As the determination of the DNA sequences comprising the genome of various organisms came to completion or, nears completion, a shift from static structural genomics to dynamic functional genomics is taken place. In this paper we focus on functional genomics and in particular on the analysis of microarray data. Microarray or, gene-expression data analysis is heavily depended on Gene Expression Data Mining (GEDM) technology, and in the very-last years a lot of research efforts are in progress.
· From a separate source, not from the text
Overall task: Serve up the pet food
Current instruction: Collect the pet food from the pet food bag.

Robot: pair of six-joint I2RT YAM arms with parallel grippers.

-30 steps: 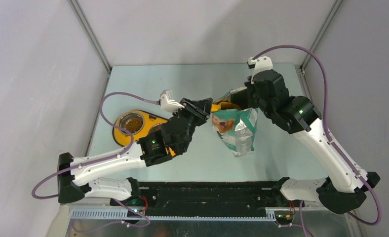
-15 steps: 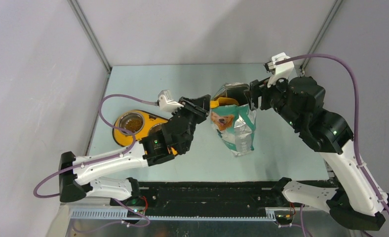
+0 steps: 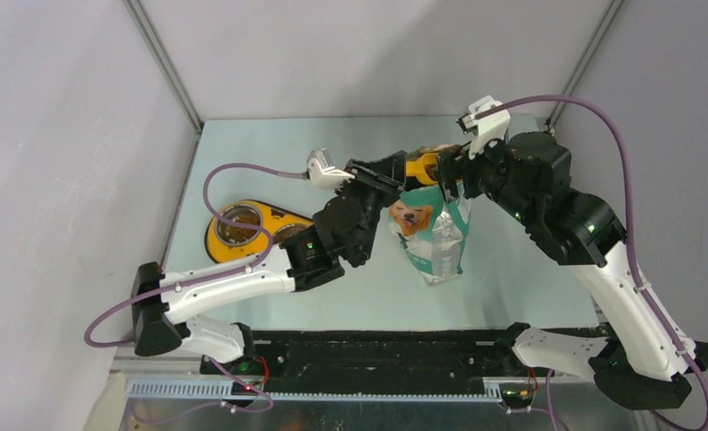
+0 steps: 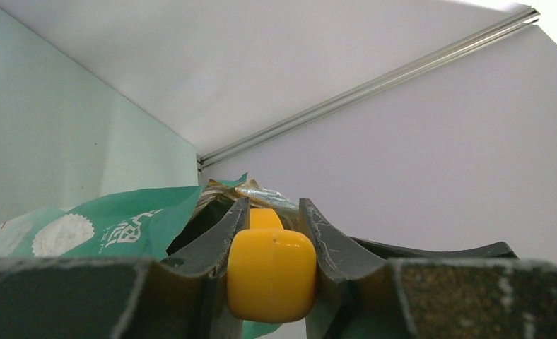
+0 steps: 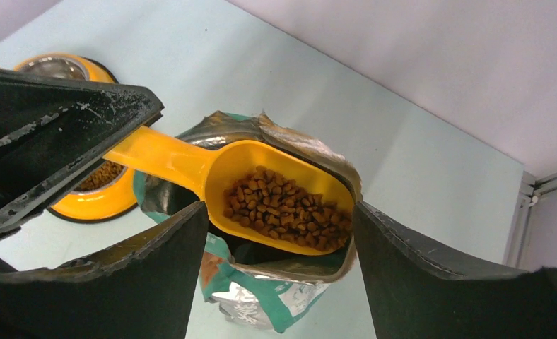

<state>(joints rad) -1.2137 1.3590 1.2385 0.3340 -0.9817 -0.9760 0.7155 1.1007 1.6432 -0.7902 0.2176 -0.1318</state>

GEDM is used to identify intrinsic patterns and relationships in gene expression data. The identification of patterns in complex gene expression datasets provides two benefits: (i) generation of insight into gene regulation, and (ii) characterization of multiple gene expression profiles in complex biological processes, e.g. pathological states [8]. GEDM activities are based on two approaches: (a) hypothesis testingto investigate the induction or perturbation of a biological process that leads to predicted results, and (b) knowledge discoveryto detect internal structure in biological data [1, 13]. In this paper we present an integrated methodology that combines both. It is based on a hybrid clustering approach able to compute and utilize different distances (or, similarities) between the objects to be clustered. In this respect the whole exploratory data analysis process becomes more knowledgeable in the sense that pre-established domain-knowledge is used to guide the clustering.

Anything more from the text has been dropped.